PROBLEM STATEMENT - Write out the full listing, matching it line for line.

***** INFORMATION SHOWN *****

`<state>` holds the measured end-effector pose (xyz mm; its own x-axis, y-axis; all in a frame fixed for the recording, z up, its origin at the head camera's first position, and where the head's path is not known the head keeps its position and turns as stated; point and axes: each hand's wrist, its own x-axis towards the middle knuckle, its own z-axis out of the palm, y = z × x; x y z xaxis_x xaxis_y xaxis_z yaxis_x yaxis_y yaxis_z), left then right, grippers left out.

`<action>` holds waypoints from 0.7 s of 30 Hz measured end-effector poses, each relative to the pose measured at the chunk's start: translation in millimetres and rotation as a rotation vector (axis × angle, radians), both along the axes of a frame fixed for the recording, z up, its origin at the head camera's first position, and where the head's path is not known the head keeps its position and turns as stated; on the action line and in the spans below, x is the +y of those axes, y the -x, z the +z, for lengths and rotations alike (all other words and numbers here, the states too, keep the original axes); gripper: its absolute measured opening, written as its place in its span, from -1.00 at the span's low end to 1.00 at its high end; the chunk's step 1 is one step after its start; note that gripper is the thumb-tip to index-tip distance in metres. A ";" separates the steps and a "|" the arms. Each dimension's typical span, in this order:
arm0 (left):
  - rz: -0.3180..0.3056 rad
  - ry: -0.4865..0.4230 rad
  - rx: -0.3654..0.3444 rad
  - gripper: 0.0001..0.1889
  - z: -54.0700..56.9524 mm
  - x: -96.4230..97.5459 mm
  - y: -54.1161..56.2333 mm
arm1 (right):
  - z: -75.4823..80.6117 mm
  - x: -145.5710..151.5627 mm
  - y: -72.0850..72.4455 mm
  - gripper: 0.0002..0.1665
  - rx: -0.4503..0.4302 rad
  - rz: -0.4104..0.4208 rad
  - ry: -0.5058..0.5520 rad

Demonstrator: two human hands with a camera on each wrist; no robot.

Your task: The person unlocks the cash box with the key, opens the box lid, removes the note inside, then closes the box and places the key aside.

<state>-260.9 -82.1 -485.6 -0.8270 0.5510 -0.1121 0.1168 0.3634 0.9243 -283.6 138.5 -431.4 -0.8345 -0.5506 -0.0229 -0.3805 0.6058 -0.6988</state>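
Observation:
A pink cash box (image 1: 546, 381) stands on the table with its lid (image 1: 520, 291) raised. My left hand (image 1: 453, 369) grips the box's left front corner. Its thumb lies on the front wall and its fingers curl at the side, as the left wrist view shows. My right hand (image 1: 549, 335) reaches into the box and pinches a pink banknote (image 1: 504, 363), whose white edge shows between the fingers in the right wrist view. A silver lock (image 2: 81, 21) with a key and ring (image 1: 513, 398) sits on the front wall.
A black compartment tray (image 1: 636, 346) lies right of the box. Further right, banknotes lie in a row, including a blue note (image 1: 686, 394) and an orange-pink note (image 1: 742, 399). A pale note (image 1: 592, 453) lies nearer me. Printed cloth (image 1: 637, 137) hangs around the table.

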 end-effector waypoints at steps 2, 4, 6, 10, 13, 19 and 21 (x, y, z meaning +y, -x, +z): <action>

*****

EXERCISE SOLUTION -
`<state>` holds the measured end-effector pose (xyz mm; its own x-axis, y-axis; all in a frame fixed for the recording, z up, its origin at the head camera's first position, and where the head's path is not known the head keeps its position and turns as stated; point and axes: each hand's wrist, its own x-axis towards the middle knuckle, its own z-axis out of the palm, y = z × x; x y z xaxis_x xaxis_y xaxis_z yaxis_x yaxis_y yaxis_z), left then right, grippers left out.

`<action>` holds waypoints from 0.7 s of 30 Hz measured end-effector poses, each relative to the pose measured at the chunk's start: translation in millimetres and rotation as a rotation vector (axis × angle, radians), both along the axes of a frame fixed for the recording, z up, its origin at the head camera's first position, and where the head's path is not known the head keeps its position and turns as stated; on the action line and in the spans below, x is the +y of those axes, y the -x, z the +z, for lengths and rotations alike (all other words and numbers here, the states too, keep the original axes); gripper: its absolute measured opening, written as its place in its span, from -1.00 at the span's low end to 1.00 at its high end; the chunk's step 1 is one step after its start; note that gripper is the thumb-tip to index-tip distance in metres. A ";" separates the steps and a "|" the arms. Each dimension's typical span, in this order:
arm0 (left):
  - rz: -0.3180..0.3056 rad
  - ry: -0.4865..0.4230 rad
  - rx: -0.3654..0.3444 rad
  - gripper: 0.0001..0.1889
  - z: -54.0700..56.9524 mm
  - x: -96.4230..97.5459 mm
  - y: -54.1161..56.2333 mm
arm1 (right):
  - z: -75.4823..80.6117 mm
  - x: -145.5710..151.5627 mm
  - y: -72.0850..72.4455 mm
  - gripper: 0.0002..0.1665
  - rx: -0.4503..0.4302 rad
  - rz: -0.4104..0.4208 rad
  - ry: -0.5058..0.5520 rad

Demonstrator: two human hands with a camera on each wrist; no robot.

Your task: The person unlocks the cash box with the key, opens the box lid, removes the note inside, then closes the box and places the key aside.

<state>-260.9 -82.1 -485.6 -0.8270 0.5510 -0.1121 0.1168 0.3634 0.9243 -283.6 138.5 -431.4 -0.8345 -0.5506 -0.0229 -0.3805 0.6058 -0.6988</state>
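Observation:
A pink cash box (image 1: 546, 381) stands on the table with its lid (image 1: 520, 291) raised. My left hand (image 1: 453, 369) grips the box's left front corner. Its thumb lies on the front wall and its fingers curl at the side, as the left wrist view shows. My right hand (image 1: 549, 335) reaches into the box and pinches a pink banknote (image 1: 504, 363), whose white edge shows between the fingers in the right wrist view. A silver lock (image 2: 81, 21) with a key and ring (image 1: 513, 398) sits on the front wall.
A black compartment tray (image 1: 636, 346) lies right of the box. Further right, banknotes lie in a row, including a blue note (image 1: 686, 394) and an orange-pink note (image 1: 742, 399). A pale note (image 1: 592, 453) lies nearer me. Printed cloth (image 1: 637, 137) hangs around the table.
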
 end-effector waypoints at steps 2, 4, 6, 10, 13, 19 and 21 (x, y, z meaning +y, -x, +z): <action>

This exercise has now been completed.